Problem: Make an exact copy of all the data.

Given information Block Start

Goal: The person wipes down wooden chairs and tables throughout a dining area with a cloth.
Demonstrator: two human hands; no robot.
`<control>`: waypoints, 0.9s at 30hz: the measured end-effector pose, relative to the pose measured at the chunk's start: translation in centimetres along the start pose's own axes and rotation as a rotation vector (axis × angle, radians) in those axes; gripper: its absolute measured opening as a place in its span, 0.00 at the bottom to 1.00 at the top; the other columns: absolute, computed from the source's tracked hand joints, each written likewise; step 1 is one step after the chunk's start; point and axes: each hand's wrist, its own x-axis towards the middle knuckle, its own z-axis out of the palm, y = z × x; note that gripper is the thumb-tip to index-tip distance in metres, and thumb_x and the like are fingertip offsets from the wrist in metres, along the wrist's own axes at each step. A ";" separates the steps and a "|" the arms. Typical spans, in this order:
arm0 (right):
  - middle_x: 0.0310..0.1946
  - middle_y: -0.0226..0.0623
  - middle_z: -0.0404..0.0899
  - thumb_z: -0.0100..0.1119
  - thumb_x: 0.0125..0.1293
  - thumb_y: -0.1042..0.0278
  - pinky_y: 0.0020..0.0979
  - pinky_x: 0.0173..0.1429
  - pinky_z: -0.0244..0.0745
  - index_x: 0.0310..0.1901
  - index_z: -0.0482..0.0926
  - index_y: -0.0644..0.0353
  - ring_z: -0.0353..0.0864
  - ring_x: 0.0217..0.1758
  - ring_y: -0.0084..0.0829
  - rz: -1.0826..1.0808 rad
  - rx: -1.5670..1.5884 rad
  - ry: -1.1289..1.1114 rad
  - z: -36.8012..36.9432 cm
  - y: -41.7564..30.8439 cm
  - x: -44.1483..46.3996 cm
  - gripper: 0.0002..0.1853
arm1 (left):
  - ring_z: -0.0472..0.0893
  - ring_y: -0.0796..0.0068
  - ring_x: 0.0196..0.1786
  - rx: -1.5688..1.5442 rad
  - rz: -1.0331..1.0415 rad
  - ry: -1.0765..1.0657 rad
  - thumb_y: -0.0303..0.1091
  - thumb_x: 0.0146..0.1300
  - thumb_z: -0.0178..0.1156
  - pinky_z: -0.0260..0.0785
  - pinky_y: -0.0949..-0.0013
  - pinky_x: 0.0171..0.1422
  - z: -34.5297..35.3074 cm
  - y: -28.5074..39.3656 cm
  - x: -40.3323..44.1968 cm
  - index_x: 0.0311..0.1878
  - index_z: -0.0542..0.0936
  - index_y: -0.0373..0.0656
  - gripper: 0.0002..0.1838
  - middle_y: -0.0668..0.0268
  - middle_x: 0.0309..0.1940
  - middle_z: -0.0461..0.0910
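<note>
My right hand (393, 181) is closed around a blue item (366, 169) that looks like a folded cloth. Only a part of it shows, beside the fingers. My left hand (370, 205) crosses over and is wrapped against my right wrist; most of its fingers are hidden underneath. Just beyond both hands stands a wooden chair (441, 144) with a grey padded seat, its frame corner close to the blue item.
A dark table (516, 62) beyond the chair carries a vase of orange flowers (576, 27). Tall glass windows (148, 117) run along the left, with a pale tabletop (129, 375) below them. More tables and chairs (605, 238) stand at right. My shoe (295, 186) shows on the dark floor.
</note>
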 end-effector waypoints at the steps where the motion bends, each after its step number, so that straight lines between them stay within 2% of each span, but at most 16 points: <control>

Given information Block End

Solution for this exercise:
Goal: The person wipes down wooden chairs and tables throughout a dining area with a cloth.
Demonstrator: two human hands; no robot.
`<control>`: waypoints, 0.9s at 30hz: the measured end-effector pose, relative to the pose measured at the chunk's start: translation in centimetres along the start pose's own axes and rotation as a rotation vector (axis × angle, radians) in those axes; gripper: its absolute measured opening as a place in its span, 0.00 at the bottom to 1.00 at the top; the other columns: absolute, computed from the source's tracked hand joints, each written likewise; step 1 is one step after the chunk's start; point and axes: each hand's wrist, its own x-axis towards the middle knuckle, its own z-axis out of the palm, y = z × x; note that gripper is the thumb-tip to index-tip distance in metres, and thumb_x and the like are fingertip offsets from the wrist in metres, along the wrist's own axes at each step. A ";" separates the steps and a "|" the arms. Typical spans, in this order:
arm0 (right):
  - middle_x: 0.0310..0.1946
  - middle_y: -0.0226..0.0623
  - middle_z: -0.0404..0.0899
  - thumb_z: -0.0100..0.1119
  - thumb_x: 0.0125..0.1293
  - thumb_y: -0.1042..0.0278
  - pinky_y: 0.0020..0.0979
  - pinky_x: 0.0173..0.1429
  - pinky_z: -0.0244..0.0745
  - index_x: 0.0310..0.1901
  - index_z: -0.0482..0.0926
  - index_y: -0.0644..0.0353
  - ring_z: -0.0353..0.0864
  - ring_x: 0.0217..0.1758
  - ring_y: -0.0084..0.0829
  - rz: -1.0826..1.0808 rad
  - rx: -1.5670..1.5884 rad
  - ry: -1.1289..1.1114 rad
  - z: -36.8012..36.9432 cm
  - y: -41.7564..30.8439 cm
  - x: -44.1483..46.3996 cm
  - gripper: 0.0002..0.1853
arm1 (left):
  - ring_z: -0.0472..0.0893
  - ring_y: -0.0796..0.0068
  - ring_x: 0.0196..0.1786
  - rx: -1.5688..1.5442 rad
  - rz: -1.0331..1.0415 rad
  - ry: -1.0765..1.0657 rad
  - thumb_y: -0.0303..0.1091
  - thumb_x: 0.0146..0.1300
  - thumb_z: -0.0178..0.1156
  - pinky_z: -0.0260..0.0785
  - pinky_y: -0.0949..-0.0013
  - pinky_x: 0.0171..0.1422
  - z: -34.5297..35.3074 cm
  - y: -28.5074..39.3656 cm
  - x: -40.3323..44.1968 cm
  - index_x: 0.0311..0.1878
  - index_z: -0.0542..0.0936
  - index_y: -0.0373..0.0656
  - gripper: 0.0002..0.1838
  - middle_y: -0.0668..0.0268
  - middle_x: 0.0309..0.1940
  - middle_z: -0.0461..0.0910
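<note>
My right hand (393, 181) is closed around a blue item (366, 169) that looks like a folded cloth. Only a part of it shows, beside the fingers. My left hand (370, 205) crosses over and is wrapped against my right wrist; most of its fingers are hidden underneath. Just beyond both hands stands a wooden chair (441, 144) with a grey padded seat, its frame corner close to the blue item.
A dark table (516, 62) beyond the chair carries a vase of orange flowers (576, 27). Tall glass windows (148, 117) run along the left, with a pale tabletop (129, 375) below them. More tables and chairs (605, 238) stand at right. My shoe (295, 186) shows on the dark floor.
</note>
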 end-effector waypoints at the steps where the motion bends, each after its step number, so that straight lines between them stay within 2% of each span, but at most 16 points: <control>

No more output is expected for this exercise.